# Drill bit set for pen making?



## Fridgecritter (Aug 9, 2012)

I have been branching out into different kits, and I have about 5 different sets of bushings and drill bits. I was wondering if someone could refer a specific set of drill bits that include the most common pen sizes? Or am I overcomplicating things and any good set has those sizes?


----------



## TheDane (May 15, 2008)

You cannot beat Whiteside bits … they are available at WoodCraft (see: http://www.woodcraft.com/search2/search.aspx?query=whiteside%20drill%20bits ).

Yes, they are a little pricey, but they are well worth the money. I went through a bunch of cheaper bits that dulled easy (read: blow-out on blanks) and wondered all over the place. Since I switched to Whiteside (2 years ago) the holes in my blanks are straight and true and the brass tubes fit snug. I turn 25 to 50 pens a month and I think the Whiteside bits have actually saved me money.


----------



## Wildwood (Jul 22, 2012)

Catalogs & web sites already tell you what drill bit is needed to make their pen kits. I recommend getting a drill chart index online like this one.

http://www.upstatenymachinist.com/plans/drill_chart.pdf

Man named Eagle now deceased talked about buying drill index set and measure your tubes with digital calipers on various message boards. He was also a big fan of a drill doctor to keep his bits sharp. This is the drill index set he talked about:

http://www.harborfreight.com/115-piece-high-speed-drill-bit-set-with-index-528.html

You will get many recommendations on drill bits. All I can say is buy an index you can afford. Use your index chart & calipers picking a drill bit for whatever kit you are making. Do not want to force tubes into the blank, will push glue out needed to hold the tube. If you use slightly larger bit switch thick CA or use epoxy to glue in tubes.


----------



## TheDane (May 15, 2008)

If you are using brad point bits to drill pen blanks, you cannot sharpen with a Drill Doctor.


----------



## Wildwood (Jul 22, 2012)

Gerry when first started lurking at the IAP some old sages over there claimed sharpening brad point bits in a drill doctor produces split or pilot point bits. Now days will get do not do it or yes you can over there.
Never saw the wisdom or would recommend someone sharpen their brad or pilot point bits in a drill doctor. All about buying a new brad, pilot, or split point bit or index vice buying replacement sharpening stone for drill doctor.

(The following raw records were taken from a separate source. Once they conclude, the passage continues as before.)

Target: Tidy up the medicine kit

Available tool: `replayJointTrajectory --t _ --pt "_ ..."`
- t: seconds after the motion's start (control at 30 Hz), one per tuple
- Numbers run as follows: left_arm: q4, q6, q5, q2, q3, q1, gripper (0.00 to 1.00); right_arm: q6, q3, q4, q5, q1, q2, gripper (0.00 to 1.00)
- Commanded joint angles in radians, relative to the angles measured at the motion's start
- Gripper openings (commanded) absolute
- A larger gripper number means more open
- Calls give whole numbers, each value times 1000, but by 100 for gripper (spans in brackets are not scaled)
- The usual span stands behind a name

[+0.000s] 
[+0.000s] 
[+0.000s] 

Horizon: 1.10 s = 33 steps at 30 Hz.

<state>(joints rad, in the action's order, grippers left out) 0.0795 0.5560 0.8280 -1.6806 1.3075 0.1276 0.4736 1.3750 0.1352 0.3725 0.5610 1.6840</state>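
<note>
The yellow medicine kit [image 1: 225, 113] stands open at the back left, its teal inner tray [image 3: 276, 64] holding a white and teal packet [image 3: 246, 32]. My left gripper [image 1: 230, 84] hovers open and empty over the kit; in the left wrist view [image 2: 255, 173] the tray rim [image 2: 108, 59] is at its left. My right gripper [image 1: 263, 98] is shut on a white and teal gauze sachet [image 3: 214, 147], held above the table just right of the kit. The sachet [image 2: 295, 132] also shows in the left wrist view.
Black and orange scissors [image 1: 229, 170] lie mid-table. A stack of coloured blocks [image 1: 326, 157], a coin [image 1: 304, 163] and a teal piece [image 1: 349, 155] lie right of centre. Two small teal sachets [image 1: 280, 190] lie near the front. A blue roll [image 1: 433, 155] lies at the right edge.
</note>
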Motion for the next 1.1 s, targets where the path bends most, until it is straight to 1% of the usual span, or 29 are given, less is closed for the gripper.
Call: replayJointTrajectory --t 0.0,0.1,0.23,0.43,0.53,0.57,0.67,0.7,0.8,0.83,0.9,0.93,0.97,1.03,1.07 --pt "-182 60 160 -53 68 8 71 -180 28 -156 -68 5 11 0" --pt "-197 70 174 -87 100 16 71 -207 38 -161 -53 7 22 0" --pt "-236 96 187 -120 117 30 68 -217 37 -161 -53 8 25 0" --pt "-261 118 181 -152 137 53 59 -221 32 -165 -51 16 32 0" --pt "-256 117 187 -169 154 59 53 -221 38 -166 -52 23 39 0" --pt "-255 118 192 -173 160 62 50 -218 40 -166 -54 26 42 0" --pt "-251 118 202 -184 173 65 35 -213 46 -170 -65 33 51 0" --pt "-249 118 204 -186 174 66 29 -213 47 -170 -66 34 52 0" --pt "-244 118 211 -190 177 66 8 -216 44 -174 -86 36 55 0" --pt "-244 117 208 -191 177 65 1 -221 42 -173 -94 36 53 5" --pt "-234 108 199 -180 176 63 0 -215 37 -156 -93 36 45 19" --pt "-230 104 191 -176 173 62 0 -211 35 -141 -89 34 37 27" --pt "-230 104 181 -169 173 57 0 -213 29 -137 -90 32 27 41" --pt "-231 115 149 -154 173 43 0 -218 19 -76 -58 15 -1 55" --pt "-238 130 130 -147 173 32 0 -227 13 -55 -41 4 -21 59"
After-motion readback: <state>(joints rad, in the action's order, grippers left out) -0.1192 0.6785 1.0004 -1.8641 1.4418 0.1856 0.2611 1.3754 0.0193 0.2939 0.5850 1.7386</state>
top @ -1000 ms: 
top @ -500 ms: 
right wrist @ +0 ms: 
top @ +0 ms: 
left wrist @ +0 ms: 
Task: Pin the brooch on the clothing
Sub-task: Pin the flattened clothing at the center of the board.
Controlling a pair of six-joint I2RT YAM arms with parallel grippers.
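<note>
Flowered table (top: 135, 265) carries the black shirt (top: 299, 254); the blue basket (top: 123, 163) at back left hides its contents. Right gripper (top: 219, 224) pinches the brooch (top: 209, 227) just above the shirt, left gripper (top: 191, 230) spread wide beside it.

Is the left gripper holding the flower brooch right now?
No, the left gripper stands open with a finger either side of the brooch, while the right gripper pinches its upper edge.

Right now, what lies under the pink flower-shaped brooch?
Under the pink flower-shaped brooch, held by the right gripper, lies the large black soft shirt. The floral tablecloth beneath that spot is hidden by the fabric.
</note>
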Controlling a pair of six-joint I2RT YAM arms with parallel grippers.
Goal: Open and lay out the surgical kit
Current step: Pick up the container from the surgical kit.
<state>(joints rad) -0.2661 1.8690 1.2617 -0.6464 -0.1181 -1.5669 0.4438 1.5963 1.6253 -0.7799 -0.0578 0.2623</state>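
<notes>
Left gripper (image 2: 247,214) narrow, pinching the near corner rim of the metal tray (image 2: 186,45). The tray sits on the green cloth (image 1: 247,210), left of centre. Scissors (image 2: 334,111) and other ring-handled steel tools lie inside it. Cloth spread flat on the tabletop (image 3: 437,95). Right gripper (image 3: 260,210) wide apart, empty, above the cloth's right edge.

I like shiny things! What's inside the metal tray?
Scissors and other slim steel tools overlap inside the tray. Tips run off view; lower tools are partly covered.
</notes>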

Must have three or four small & large twist drill indexes and no idea whether 118 or 135 degrees. Do have one brad point index. Do not own a drill doctor, because more prone to bend or break a drill bit before it needs sharpening.

I drill both acrylic and wood pen blanks with either brad point or twist drill bits. Experience has taught me use a straight bit and clear chips often if want a straight hole. No longer get out of round holes or drill bit wandering in the material.

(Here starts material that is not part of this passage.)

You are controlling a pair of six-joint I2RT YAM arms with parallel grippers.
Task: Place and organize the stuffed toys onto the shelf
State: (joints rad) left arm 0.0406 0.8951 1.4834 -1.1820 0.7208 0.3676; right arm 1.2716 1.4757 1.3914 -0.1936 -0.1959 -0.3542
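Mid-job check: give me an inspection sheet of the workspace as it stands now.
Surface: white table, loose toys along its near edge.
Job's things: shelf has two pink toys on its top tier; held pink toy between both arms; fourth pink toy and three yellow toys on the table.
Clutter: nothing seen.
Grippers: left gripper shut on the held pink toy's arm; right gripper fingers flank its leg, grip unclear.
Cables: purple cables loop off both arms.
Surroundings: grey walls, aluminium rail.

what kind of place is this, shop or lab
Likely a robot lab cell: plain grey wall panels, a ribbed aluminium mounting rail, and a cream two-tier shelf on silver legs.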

Early on if had a drill bit index chart could have saved myself from buying two different size 7 mm drill bits. Got a 7 mm drill bit from Packard Woodworks when ordered some Slimline kits. Hole too small for tubes Slimline kits ordered from WoodturningZ. Already had a J size bit in an index that would have worked vice ordering another bit.

Ordered a parabolic bit from Berea Hardwood to make their Button Click pen kit that gave me out of round bits and wandered on several blanks. Made it hard to assemble make those kits. Several years later made another order and used a bit from my index without any problems.

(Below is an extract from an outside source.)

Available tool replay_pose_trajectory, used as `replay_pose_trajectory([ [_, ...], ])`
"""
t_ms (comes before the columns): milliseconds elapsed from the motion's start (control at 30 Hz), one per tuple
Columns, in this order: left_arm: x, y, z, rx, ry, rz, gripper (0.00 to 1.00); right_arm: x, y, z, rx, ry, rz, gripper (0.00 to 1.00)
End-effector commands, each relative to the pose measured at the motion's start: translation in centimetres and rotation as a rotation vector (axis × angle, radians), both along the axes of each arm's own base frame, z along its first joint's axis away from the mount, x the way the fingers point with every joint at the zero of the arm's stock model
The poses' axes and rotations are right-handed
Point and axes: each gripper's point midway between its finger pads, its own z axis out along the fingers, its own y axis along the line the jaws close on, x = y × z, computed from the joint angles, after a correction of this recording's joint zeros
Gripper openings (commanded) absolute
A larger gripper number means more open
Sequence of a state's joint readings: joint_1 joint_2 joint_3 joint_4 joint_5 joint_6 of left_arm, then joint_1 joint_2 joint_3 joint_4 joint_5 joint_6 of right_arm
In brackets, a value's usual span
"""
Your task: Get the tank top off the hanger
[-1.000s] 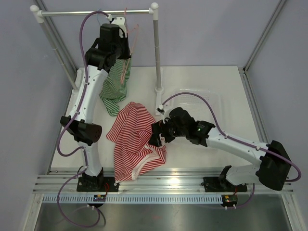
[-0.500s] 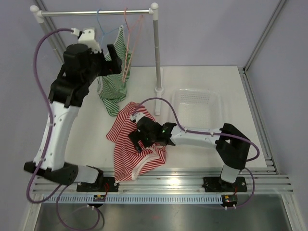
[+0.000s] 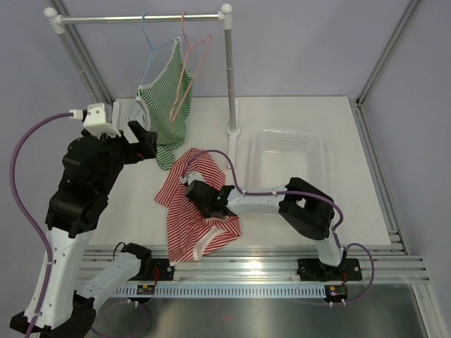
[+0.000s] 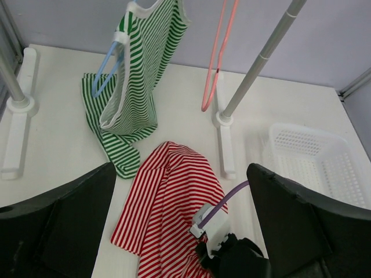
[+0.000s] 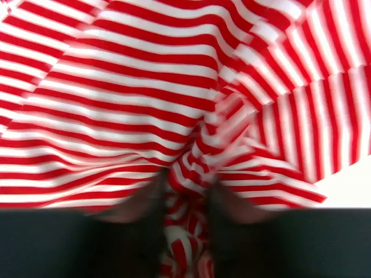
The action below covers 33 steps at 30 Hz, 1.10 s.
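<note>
Over on the left, the left gripper [image 3: 139, 139] is held up above the table [image 3: 331, 204], near the lower part of the green top [image 3: 165, 98]. Its jaws are spread wide with nothing between them, and it is not touching the cloth. The green top is on the blue hanger [image 4: 108, 68], which hooks over the rail [image 3: 141, 18] at the back. The hanger's arm shows through the top's opening, and the striped cloth drops from there until its lower end lies crumpled on the table. Right next to it on the rail hangs a bare pink hanger [image 4: 215, 63], tilted a little. In front of these, a red top [image 3: 180, 222] lies spread and rumpled on the table, its upper edge just beside the green top's crumpled end. The right gripper [image 3: 201, 201] is down on the middle of this red top. From its wrist camera, the two fingers [image 5: 145, 202] look blurred but stand close together, with a raised fold of red-and-white cloth pinched between them, so it has hold of the red top. Behind that stands the rack's right post [image 3: 228, 70] on its foot. Farther right, a white basket [image 3: 290, 144] sits on the table, well apart from both tops.
</note>
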<state>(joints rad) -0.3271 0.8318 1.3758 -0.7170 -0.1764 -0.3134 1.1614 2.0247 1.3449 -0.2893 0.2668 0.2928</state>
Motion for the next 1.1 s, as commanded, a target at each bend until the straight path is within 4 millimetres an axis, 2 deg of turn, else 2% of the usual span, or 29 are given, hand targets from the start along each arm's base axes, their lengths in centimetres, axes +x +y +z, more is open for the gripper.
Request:
replay_pose_trajectory([
  [0, -1.1, 2.1, -0.5, 0.037, -0.041, 0.079, 0.99, -0.6, -1.4, -1.2, -0.047, 0.001, 0.012, 0.13],
  [33, -1.8, 3.3, -0.5, 0.051, -0.065, 0.128, 0.99, -0.5, -1.4, -0.6, -0.034, -0.007, 0.014, 0.00],
  [67, -2.0, 3.8, -1.0, 0.059, -0.066, 0.150, 0.99, -0.4, -1.3, 1.0, -0.005, -0.026, 0.017, 0.00],
  [100, -1.8, 4.3, -2.9, 0.077, -0.034, 0.174, 0.99, -0.1, -1.2, 2.1, 0.008, -0.047, 0.019, 0.00],
  [133, -2.1, 5.1, -3.1, 0.075, -0.044, 0.219, 0.99, 0.1, -1.2, 3.3, 0.023, -0.068, 0.020, 0.00],
  [167, -2.8, 5.5, -3.3, 0.063, -0.064, 0.233, 0.99, 0.5, -1.0, 6.1, 0.069, -0.109, 0.013, 0.00],
  [200, -3.1, 5.7, -3.7, 0.054, -0.070, 0.242, 0.99, 0.8, -1.1, 7.7, 0.084, -0.140, 0.018, 0.00],
  [233, -2.9, 5.8, -5.0, 0.059, -0.059, 0.250, 0.99, 1.1, -1.3, 9.2, 0.095, -0.168, 0.010, 0.00],
  [267, -3.5, 6.1, -5.0, 0.049, -0.081, 0.254, 0.99, 2.0, -1.6, 12.8, 0.139, -0.231, -0.026, 0.00],
  [300, -3.6, 6.1, -5.4, 0.045, -0.084, 0.257, 0.99, 2.2, -2.2, 14.2, 0.135, -0.255, -0.033, 0.00],
  [333, -3.6, 6.3, -6.6, 0.055, -0.066, 0.269, 0.99, 2.4, -2.6, 15.8, 0.149, -0.283, -0.050, 0.00],
  [367, -3.6, 6.4, -7.0, 0.054, -0.063, 0.275, 0.99, 2.7, -3.0, 19.0, 0.199, -0.326, -0.070, 0.00],
  [433, -3.8, 6.8, -7.9, 0.059, -0.056, 0.290, 0.99, 3.4, -4.4, 21.7, 0.205, -0.387, -0.113, 0.00],
  [467, -3.8, 6.8, -8.0, 0.059, -0.058, 0.292, 0.99, 3.5, -5.0, 24.6, 0.248, -0.422, -0.131, 0.00],
  [500, -3.8, 6.8, -8.1, 0.062, -0.054, 0.294, 0.99, 3.8, -6.1, 25.9, 0.232, -0.457, -0.154, 0.00],
  [567, -3.7, 6.8, -8.0, 0.058, -0.060, 0.296, 0.99, 4.3, -7.8, 30.3, 0.269, -0.531, -0.195, 0.00],
  [633, -3.5, 6.7, -8.0, 0.058, -0.058, 0.290, 0.99, 4.5, -9.3, 32.9, 0.275, -0.573, -0.220, 0.00],
  [667, -3.4, 6.7, -8.1, 0.060, -0.054, 0.292, 0.99, 4.9, -10.8, 36.0, 0.306, -0.625, -0.269, 0.00],
  [733, -3.4, 6.7, -8.3, 0.063, -0.049, 0.294, 0.99, 5.4, -13.1, 38.3, 0.288, -0.675, -0.310, 0.00],
  [767, -3.4, 6.7, -8.4, 0.063, -0.046, 0.296, 0.99, 5.4, -14.5, 40.5, 0.318, -0.703, -0.346, 0.00],
  [867, -3.7, 7.2, -8.2, 0.067, -0.054, 0.314, 0.99, 6.2, -19.0, 42.7, 0.295, -0.742, -0.457, 0.00],
  [933, -4.0, 7.6, -7.7, 0.067, -0.062, 0.334, 0.99, 6.5, -21.9, 42.6, 0.258, -0.735, -0.516, 0.00],
  [967, -4.1, 7.7, -7.6, 0.067, -0.068, 0.335, 0.99, 6.5, -22.4, 41.8, 0.249, -0.715, -0.523, 0.00],
  [1033, -4.2, 7.8, -7.3, 0.063, -0.075, 0.340, 0.99, 6.6, -24.3, 41.6, 0.254, -0.712, -0.563, 0.00],
  [1067, -4.2, 7.8, -7.3, 0.064, -0.075, 0.338, 0.99, 6.9, -24.8, 40.3, 0.232, -0.702, -0.581, 0.00],
])
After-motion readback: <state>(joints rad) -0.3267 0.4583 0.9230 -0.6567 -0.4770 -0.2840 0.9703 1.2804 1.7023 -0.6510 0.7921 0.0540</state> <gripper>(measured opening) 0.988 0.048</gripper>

A drill bit chart, and drill index set can save you time and money regardless type of bits you prefer.


----------



## moke (Oct 19, 2010)

I agree with Wildwood, a drill index ( full set) is a good investment. I bought my set from grainger and paid big bucks..a friend bought his from HF and it is exactly the same set…it is the set up from the one Wildwood had linked to ….I think you can get them for about 115.00, before coupons.

I would also order a digital caliper (Wood craft has a nice one) and use the closet bit to the recommended size and use it. ( Make sure that you get one that is fractional, metric and thousnds). I most often reverse paint the blank and spray the tubes in acrylics. ( I rarely use wood) With this method I can use a slightly bigger bit to accommidate the paint thickness. I rarely use brad points. they can tear up acrylics and if you segment, they will tear up a metal segment piece. As wildwood said, I too have found that a straight bit and going slow will get me the best most consistant result. Besides clearling the chips often, I also shoot air down the flute of the bit during the drilling. I also cool the bit inbetween with air. A hot bit will warm the blank and it will not make as smooth a hole inside. You can correct that however by running a copper bore brush made for cleaning a pistol barrel, in the hole. ( it works really well, and takes maybe 10 seconds) If you buy 6 or 7 of the dedicated drill bits you will have paid for a full indexed set and the caliper.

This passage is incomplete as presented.